I always found archery of interest and at one time owned a recurve and shot my brothers compound many years ago so this is a good diversion and interesting.

Thanks Joerg.


----------



## Darb

The compact size, and degree of letoff achieved, without sacrificing KE or causing excessive handshock, looks very impressive.

My 55# longbow can reach KE's like that, but it's necessarily instinctive shooting, and very fatiguing.


----------



## JoergS

The draw of the slingbow is in fact lower, but it is not a compound, more comparable to recurve bows. I may increase the draw now that I have an arm rest.


----------



## Jaybird

Jorg how many FPS is 310Km/h.


----------



## John-Boy

Very interesting video joerg, i love the little liberty it shoots very hard!! what sort of money is it? i was very tempted to buy a compound crossbow like a tac10 or 15 p.s.e. but that liberty is a winner!!


----------



## zille

This little bow is amazing...93 J is over 12 times more energy than my little Walter lever action air rifle. If it wasn't a bit out of my pricerange for toys, I would get one instantly. But maybe next year with all the extra money I save from quitting smoking.

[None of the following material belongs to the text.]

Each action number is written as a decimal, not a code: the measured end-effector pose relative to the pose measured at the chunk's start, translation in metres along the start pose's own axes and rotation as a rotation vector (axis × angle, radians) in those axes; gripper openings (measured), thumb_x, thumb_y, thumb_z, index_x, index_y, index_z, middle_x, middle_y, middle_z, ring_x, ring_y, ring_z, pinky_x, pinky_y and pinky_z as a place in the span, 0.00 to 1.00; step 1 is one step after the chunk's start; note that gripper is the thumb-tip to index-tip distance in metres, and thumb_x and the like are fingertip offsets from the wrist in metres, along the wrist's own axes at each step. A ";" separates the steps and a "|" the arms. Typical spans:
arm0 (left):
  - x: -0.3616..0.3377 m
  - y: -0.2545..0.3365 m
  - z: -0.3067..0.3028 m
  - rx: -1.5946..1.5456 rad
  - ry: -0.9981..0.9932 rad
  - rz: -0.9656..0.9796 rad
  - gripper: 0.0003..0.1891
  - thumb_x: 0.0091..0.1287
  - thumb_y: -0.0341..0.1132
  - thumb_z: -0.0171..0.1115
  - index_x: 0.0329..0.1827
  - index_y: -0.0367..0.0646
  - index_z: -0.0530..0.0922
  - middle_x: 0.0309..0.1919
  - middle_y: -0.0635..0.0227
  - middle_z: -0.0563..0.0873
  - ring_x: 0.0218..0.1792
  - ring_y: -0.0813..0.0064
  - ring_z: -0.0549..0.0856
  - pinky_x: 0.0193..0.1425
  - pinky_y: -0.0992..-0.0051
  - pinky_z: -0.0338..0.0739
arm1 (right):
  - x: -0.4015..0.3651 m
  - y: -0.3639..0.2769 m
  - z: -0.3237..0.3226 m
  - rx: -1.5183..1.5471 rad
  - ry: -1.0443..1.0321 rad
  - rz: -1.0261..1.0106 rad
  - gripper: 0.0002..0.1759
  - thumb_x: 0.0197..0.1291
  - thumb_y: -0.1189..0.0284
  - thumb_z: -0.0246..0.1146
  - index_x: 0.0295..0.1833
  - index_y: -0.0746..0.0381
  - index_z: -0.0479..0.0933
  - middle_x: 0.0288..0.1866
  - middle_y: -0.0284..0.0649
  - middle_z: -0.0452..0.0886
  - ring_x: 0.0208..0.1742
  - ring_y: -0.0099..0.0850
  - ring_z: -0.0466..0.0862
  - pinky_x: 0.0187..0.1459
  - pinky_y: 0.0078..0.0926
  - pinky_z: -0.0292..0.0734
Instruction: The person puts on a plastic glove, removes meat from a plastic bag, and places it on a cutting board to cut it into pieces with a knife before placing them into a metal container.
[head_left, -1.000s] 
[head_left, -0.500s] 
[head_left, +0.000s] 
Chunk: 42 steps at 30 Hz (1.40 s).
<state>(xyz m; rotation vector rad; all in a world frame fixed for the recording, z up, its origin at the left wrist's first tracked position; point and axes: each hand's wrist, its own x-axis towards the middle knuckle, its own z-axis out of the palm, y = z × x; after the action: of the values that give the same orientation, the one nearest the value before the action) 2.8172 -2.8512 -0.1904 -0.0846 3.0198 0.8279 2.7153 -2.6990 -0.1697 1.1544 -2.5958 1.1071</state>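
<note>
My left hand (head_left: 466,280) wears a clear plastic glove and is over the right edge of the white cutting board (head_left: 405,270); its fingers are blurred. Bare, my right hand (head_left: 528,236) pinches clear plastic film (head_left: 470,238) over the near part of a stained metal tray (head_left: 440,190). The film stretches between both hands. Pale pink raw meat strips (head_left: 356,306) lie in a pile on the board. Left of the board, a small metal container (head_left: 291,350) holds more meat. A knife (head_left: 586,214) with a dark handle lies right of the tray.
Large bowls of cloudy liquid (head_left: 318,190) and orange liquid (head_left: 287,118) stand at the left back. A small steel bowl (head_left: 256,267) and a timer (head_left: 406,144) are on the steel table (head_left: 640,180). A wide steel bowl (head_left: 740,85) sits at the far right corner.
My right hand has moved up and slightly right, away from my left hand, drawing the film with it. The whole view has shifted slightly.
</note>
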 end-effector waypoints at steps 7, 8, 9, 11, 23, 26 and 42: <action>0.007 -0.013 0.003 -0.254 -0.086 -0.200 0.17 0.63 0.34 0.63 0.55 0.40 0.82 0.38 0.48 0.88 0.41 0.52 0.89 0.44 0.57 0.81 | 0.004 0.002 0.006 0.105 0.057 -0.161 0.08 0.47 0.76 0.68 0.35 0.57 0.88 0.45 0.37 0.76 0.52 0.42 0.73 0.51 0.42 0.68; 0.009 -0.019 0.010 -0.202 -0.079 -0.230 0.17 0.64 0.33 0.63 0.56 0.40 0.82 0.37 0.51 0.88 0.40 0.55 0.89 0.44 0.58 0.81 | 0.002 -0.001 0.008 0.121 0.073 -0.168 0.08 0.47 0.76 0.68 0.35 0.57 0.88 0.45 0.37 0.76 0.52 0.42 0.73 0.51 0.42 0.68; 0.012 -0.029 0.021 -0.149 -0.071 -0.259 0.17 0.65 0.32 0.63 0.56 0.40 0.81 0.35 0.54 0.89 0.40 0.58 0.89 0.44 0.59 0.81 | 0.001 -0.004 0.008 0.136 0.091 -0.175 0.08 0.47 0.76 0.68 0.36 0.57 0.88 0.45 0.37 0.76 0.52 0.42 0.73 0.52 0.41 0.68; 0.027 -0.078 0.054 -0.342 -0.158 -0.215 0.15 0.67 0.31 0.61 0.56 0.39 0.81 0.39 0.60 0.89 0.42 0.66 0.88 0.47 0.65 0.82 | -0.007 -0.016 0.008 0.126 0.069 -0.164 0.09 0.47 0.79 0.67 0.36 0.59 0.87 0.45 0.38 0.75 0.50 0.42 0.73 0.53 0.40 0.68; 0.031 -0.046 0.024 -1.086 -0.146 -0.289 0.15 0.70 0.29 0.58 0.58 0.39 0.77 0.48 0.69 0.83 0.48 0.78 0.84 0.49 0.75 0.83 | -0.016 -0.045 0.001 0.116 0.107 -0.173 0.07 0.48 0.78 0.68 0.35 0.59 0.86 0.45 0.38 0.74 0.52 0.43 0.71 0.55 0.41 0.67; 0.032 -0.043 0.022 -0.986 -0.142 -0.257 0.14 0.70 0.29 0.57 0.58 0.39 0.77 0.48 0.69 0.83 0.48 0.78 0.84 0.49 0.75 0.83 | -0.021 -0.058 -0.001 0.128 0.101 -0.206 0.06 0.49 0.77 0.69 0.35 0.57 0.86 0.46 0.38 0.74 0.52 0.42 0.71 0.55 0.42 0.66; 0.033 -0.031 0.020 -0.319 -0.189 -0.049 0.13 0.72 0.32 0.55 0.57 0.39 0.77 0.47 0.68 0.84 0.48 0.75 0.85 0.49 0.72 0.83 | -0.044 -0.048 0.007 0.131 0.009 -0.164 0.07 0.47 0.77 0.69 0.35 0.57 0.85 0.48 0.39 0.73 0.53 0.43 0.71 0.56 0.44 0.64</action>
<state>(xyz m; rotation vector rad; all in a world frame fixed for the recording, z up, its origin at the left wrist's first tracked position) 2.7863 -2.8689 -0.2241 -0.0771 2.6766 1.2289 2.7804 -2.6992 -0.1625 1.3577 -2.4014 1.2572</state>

Good review and I feel a little bit sorry for the slingbow because it still seems a good alternative. Maybe you could do a speedtest again after attaching stronger bands?


----------



## NaturalFork

Excellent videos. I really like the centered rest on the liberty. I am surprised this design isnt more often implemented.


----------



## JoergS

Jaybird said:


> Jorg how many FPS is 310Km/h.


The conversion factor is about 0,91, so that would be 283 fps.

Jörg


----------



## JoergS

zille said:


> Good review and I feel a little bit sorry for the slingbow because it still seems a good alternative. Maybe you could do a speedtest again after attaching stronger bands?


I can attach stronger bands, but 200 fps is really the max I see, and that is so hard to draw that accuracy suffers.

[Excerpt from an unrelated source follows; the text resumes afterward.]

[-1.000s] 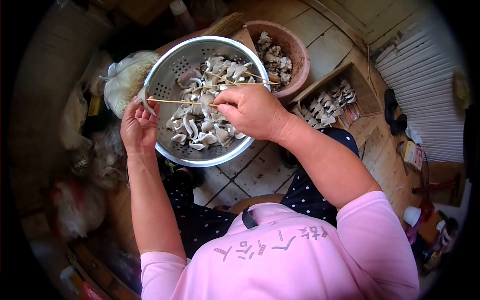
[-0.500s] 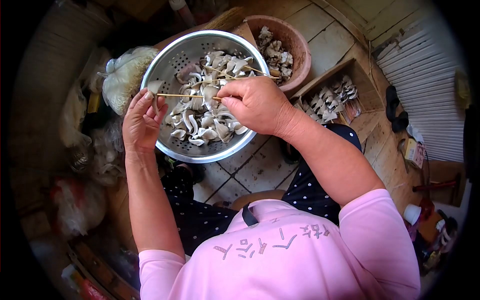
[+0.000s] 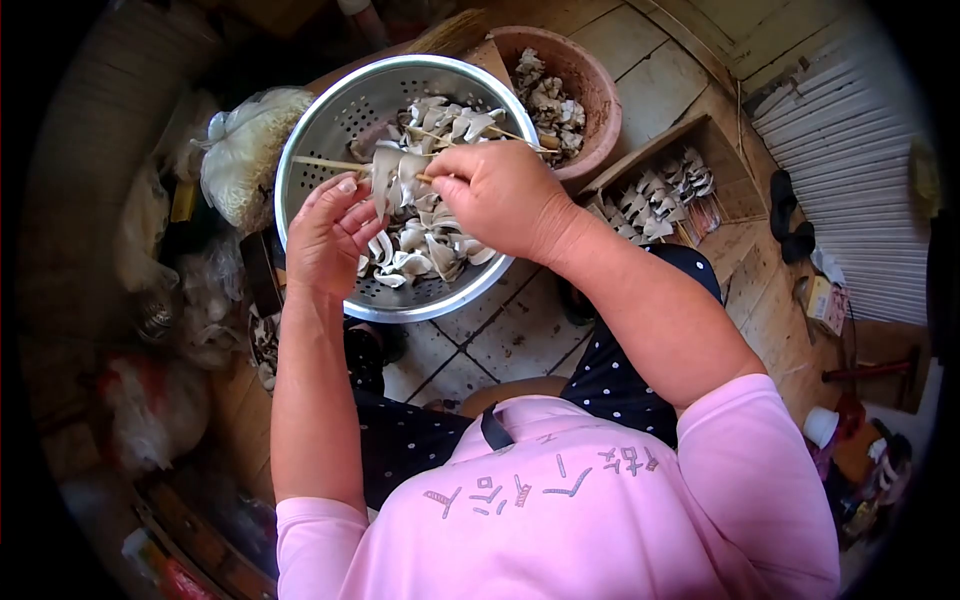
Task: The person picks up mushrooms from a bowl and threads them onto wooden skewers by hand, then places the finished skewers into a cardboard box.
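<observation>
Over a metal colander [image 3: 325, 125], my right hand [image 3: 505, 195] grips the blunt end of a bamboo skewer [image 3: 325, 162]. Grey-white mushroom pieces [image 3: 390, 178] are threaded on the skewer close to my right fingers, and its pointed end sticks out to the left. My left hand [image 3: 332, 225] has its thumb and fingers closed at the leftmost piece; the fingers partly hide the contact. Below, many loose mushroom pieces [image 3: 435, 250] lie in the colander. More thin skewers [image 3: 515, 137] rest across the pile on its right side.
Behind the colander stands a reddish basin [image 3: 600, 90] with mushroom scraps. At right, a cardboard box [image 3: 735, 165] holds loaded mushroom skewers [image 3: 660, 195]. A stuffed plastic bag [image 3: 250, 155] sits left of the colander. Black sandals [image 3: 790, 215] lie near the ribbed wall panel.
My left hand has moved right along the skewer, bringing the mushroom piece from the pointed end up near my right hand. The skewer's tip now shows left of that piece.
</observation>
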The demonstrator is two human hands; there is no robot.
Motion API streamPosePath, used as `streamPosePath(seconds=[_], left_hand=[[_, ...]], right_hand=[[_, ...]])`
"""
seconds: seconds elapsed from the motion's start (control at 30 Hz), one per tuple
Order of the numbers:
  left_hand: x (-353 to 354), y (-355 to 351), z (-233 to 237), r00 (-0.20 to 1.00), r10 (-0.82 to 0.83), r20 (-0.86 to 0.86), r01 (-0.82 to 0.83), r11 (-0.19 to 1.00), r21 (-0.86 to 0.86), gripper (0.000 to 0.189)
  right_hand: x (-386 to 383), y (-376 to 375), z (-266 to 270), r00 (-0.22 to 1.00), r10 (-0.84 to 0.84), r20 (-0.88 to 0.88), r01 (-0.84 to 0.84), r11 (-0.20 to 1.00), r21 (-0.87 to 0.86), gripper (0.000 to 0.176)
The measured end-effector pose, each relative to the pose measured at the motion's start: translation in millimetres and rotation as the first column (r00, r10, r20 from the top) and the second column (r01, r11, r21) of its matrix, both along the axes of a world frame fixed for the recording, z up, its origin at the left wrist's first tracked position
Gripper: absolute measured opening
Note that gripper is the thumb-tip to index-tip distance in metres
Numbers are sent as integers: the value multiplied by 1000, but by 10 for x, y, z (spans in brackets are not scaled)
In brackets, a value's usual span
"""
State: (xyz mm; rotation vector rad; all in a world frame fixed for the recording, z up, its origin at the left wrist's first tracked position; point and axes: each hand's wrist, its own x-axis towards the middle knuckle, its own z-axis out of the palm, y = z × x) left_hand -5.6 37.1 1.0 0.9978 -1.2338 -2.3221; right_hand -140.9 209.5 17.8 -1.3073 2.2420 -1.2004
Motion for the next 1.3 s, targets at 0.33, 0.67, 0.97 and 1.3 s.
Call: streamPosePath(seconds=[0.33, 0.67, 0.97, 1.3], left_hand=[[8, 413, -593, 615, -180, 767, 769, -78, -635, 23], [-32, 216, -202, 552, -251, 795, 829, 272, -489, 17], [207, -636, -246, 984, 30, -176, 2, 984, 180, 27], [244, -665, -219, 935, 188, -301, -100, 954, 283, 21]], right_hand=[[29, 1, -19, 1000, -13, 18, 14, 1000, -20, 19], [-2, 51, -6, 1000, -5, 3, 5, 1000, -16, 19], [18, 70, 30, 998, 60, 37, -59, 998, -25, 19], [37, 46, 50, 996, 68, 55, -68, 998, 8, 20]])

No recurve or slingbow can seriously compete with the compounds when it comes to power. The let off allows you to use much heavier draws.

Max draw weight:

Slingbow = 40 lbs
Liberty = 70 lbs

In fully drawn condition:

Slingbow = 40 lbs
Liberty = 10,5 lbs

A compound bow with this kind of let off is more like a crossbow really. And my sling-x-bows do compare quite well against the Liberty in terms of power.

Jörg


----------



## zille

There is the limitation of material, I see. But in comparison, 10 Dollars homemade (as I recall) almost 1000 Dollars for the compound, the slingbow is delivering quite good results. It had me thinking about some kind of rubber-aided recurve/composite-bow but I think, you should only go so far.

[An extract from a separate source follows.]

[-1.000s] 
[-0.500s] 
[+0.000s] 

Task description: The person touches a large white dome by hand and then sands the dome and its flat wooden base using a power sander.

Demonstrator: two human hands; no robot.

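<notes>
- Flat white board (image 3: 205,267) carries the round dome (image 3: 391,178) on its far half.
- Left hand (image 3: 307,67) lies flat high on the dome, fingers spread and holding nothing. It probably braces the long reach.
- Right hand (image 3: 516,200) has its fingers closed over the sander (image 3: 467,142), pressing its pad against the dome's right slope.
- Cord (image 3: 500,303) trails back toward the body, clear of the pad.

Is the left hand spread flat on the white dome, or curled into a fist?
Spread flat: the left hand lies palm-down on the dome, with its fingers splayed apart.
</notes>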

I love the almost-neutralization of force in full drawn state with compounds. Aiming should be extremely precise with these.


----------



## 919h

The slingshot is doing honorably !

And it is the smallest in size !










Xav


----------



## Devoman

The bows are cool, but the cat was the best! Sorry, I just got a kick out of it it. Thanks for the good review.


----------



## snakeshack

The Liberty bow is something that has to be shot to be appreciated. If your into archery and you are looking for a new bow, I would suggest giving it a try. There are lots of people around the US that would like to let you try one out. I'm lucky; I live a few miles from the home of Liberty. He also has a no questions asked money back test drive. It's allot of money, but you pay for the best!

The slow motion video shows why it's so accurate. No had shock, and no funny wobbles.


----------



## Jaybird

The fastest recurve I shot was a 68lb.take down recurve 56"long made by Allegheny Mountain Bows here in Pa.The bow shot a 450gr.arrow 243FPS.Not all 68lb.recurves or long bows will shoot that fast.Allegheny Mountain makes some high performance bows.


----------



## slingshot awesome

move kitty move! but i like the liberty 1 its awesome


----------



## CaptainFuntik

I would like more specifics


----------